(LISTED ENTRIES Opens)

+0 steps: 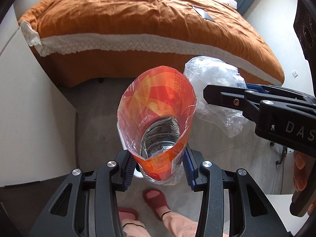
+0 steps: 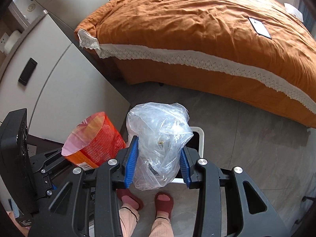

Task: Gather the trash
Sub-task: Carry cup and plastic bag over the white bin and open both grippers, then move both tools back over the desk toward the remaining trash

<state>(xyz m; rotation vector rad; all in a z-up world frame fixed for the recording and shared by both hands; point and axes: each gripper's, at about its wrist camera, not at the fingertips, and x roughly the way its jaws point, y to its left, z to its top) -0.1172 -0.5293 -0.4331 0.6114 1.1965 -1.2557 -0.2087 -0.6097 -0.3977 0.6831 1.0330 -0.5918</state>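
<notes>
Our left gripper was closed on an orange snack bag, its blue pads pressing the bag's lower end from both sides while the torn mouth gaped toward the bed. Our right gripper was clamped on a crumpled clear plastic bag, held just to the right of the snack bag. Both pieces hung above the grey floor, near our slippered feet. A white-rimmed bin showed directly behind the plastic bag in the right wrist view, its opening mostly hidden. We judged the picking-up done for these two pieces and the dropping still ahead: neither was released yet. On the bed, far right, lay a flat dark card and something white; whether those were trash we could not tell.
</notes>
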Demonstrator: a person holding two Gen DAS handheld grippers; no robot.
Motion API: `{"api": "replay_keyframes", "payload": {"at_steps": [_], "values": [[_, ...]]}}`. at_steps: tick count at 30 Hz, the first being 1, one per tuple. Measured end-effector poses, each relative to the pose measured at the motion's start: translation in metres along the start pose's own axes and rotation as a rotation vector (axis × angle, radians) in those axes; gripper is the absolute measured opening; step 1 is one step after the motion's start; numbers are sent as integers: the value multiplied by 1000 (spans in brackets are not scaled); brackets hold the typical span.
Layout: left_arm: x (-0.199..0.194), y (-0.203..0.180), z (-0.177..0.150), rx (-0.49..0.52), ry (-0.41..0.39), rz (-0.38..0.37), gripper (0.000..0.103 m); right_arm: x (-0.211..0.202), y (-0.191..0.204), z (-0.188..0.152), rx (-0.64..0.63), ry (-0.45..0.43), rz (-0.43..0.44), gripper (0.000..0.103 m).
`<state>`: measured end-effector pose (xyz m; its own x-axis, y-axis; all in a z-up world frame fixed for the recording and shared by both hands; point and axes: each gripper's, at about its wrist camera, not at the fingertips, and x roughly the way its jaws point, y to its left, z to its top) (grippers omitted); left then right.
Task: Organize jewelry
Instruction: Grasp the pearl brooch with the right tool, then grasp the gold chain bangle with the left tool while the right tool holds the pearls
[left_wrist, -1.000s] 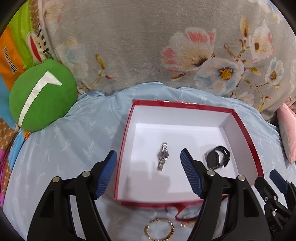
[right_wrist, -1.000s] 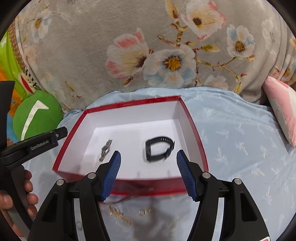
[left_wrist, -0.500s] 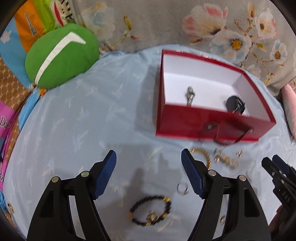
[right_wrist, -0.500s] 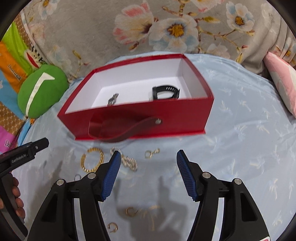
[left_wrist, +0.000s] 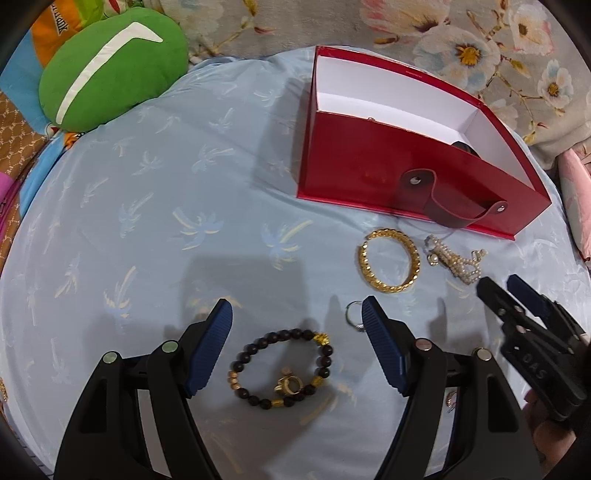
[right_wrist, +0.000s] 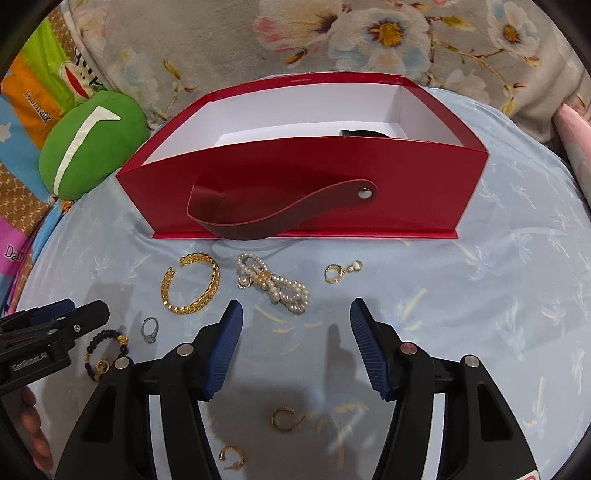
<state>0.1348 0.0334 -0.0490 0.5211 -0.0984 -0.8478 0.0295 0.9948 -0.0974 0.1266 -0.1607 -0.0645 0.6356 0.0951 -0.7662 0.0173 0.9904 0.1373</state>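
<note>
The left gripper (left_wrist: 297, 345) is hovering with jaws apart around the bead bracelet (left_wrist: 282, 369) at lower centre, nothing clamped. The right gripper (right_wrist: 295, 347), also apart and just closing a little, is empty below the pearls (right_wrist: 275, 282). I'd be lowering squarely, pinching the beads, then lifting toward the red box (left_wrist: 373, 173) at upper right.
</note>
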Motion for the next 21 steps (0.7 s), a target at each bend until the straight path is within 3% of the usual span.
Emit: {"api": "replay_keyframes", "payload": {"at_steps": [9,14,21], "values": [[15,-8,15,-14,15,-21,70,30,2,14,-18,28,7,45],[23,-12,19,-13,28,-27,70,36,2,11,-18,60,38,12],[36,-28,24,10,47,-56,70,7,-11,-4,22,28,47,9]]}}
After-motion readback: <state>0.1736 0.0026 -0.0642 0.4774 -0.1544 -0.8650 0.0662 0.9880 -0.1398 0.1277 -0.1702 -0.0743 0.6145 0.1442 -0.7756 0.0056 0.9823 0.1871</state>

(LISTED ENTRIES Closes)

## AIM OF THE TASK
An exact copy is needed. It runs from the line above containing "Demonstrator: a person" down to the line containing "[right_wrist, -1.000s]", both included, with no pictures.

## FINISHED TASK
Demonstrator: a person holding two Gen DAS handheld grippers; no robot.
Motion API: `{"api": "replay_keyframes", "payload": {"at_steps": [_], "values": [[_, ...]]}}`. at_steps: tick count at 30 Hz, the first being 1, one per tuple. Measured end-effector poses, each relative to the pose measured at the motion's start: translation in metres along the start pose's own axes and rotation as a rotation vector (axis × angle, radians) in those axes; gripper is the absolute measured opening; step 1 is one step after the motion's start; numbers are sent as integers: the value multiplied by 1000 (spans in brackets are not scaled); brackets hold the typical span.
Layout: left_arm: x (-0.199..0.194), y (-0.203..0.180), z (-0.177..0.150), rx (-0.49..0.52), ry (-0.41..0.39), rz (-0.38..0.37), gripper (0.000..0.103 m); right_arm: x (-0.211..0.202), y (-0.191..0.204), z (-0.188..0.152), rx (-0.64..0.63), ry (-0.45..0.43), rz (-0.43..0.44), gripper (0.000..0.103 m).
`<state>`: measured end-effector pose (xyz m; its own x-axis, y-axis; all in a z-up world frame fixed for the recording and shared by both hands; point and axes: each gripper's, at about its wrist camera, not at the fingertips, and x roughly the way its jaws point, y to its left, z to its top) (grippers omitted); left then right.
Task: Organize jewelry
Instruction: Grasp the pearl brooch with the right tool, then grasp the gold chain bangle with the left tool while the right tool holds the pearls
[left_wrist, -1.000s] 
[right_wrist, -1.000s] 

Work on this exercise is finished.